*** Opening of Provided material ***
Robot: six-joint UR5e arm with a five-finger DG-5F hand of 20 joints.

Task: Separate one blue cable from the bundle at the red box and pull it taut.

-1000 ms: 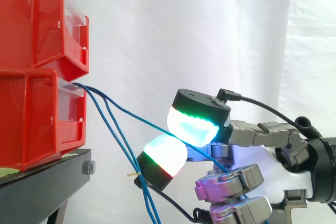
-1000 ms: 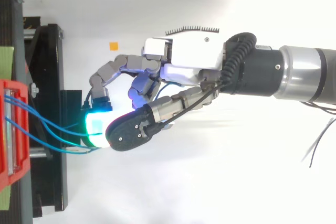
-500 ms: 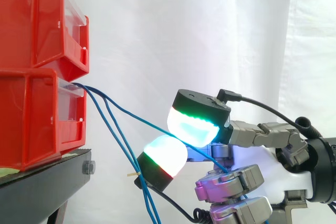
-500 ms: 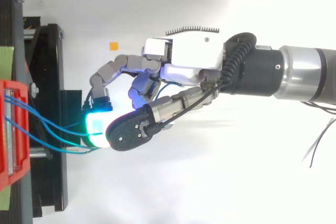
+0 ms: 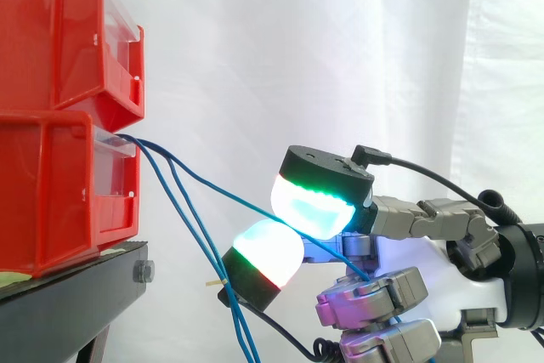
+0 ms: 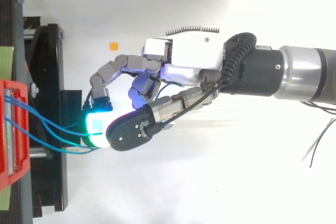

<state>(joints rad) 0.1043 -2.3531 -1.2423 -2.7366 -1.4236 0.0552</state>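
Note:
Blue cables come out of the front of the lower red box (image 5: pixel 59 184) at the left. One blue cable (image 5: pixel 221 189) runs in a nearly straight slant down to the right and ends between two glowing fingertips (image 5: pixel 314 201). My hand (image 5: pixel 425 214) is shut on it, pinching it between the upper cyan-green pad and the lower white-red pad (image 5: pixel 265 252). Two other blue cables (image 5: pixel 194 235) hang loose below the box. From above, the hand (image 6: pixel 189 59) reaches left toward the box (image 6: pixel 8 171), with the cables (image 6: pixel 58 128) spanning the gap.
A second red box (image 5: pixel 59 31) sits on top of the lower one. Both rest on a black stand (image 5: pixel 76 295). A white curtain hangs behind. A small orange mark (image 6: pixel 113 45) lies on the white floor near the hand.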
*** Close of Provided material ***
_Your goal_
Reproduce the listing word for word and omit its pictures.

_Result_
Robot: six-joint UR5e arm with a five-finger DG-5F hand of 20 joints.

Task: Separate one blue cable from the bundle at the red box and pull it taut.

-1000 ms: 
-1000 ms: 
-500 ms: 
-500 ms: 
+0 ms: 
+0 ms: 

<state>(joints rad) 0.1043 -2.3531 -1.2423 -2.7366 -1.4236 0.0552</state>
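Note:
Blue cables come out of the front of the lower red box (image 5: pixel 59 184) at the left. One blue cable (image 5: pixel 221 189) runs in a nearly straight slant down to the right and ends between two glowing fingertips (image 5: pixel 314 201). My hand (image 5: pixel 425 214) is shut on it, pinching it between the upper cyan-green pad and the lower white-red pad (image 5: pixel 265 252). Two other blue cables (image 5: pixel 194 235) hang loose below the box. From above, the hand (image 6: pixel 189 59) reaches left toward the box (image 6: pixel 8 171), with the cables (image 6: pixel 58 128) spanning the gap.
A second red box (image 5: pixel 59 31) sits on top of the lower one. Both rest on a black stand (image 5: pixel 76 295). A white curtain hangs behind. A small orange mark (image 6: pixel 113 45) lies on the white floor near the hand.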

The output is complete.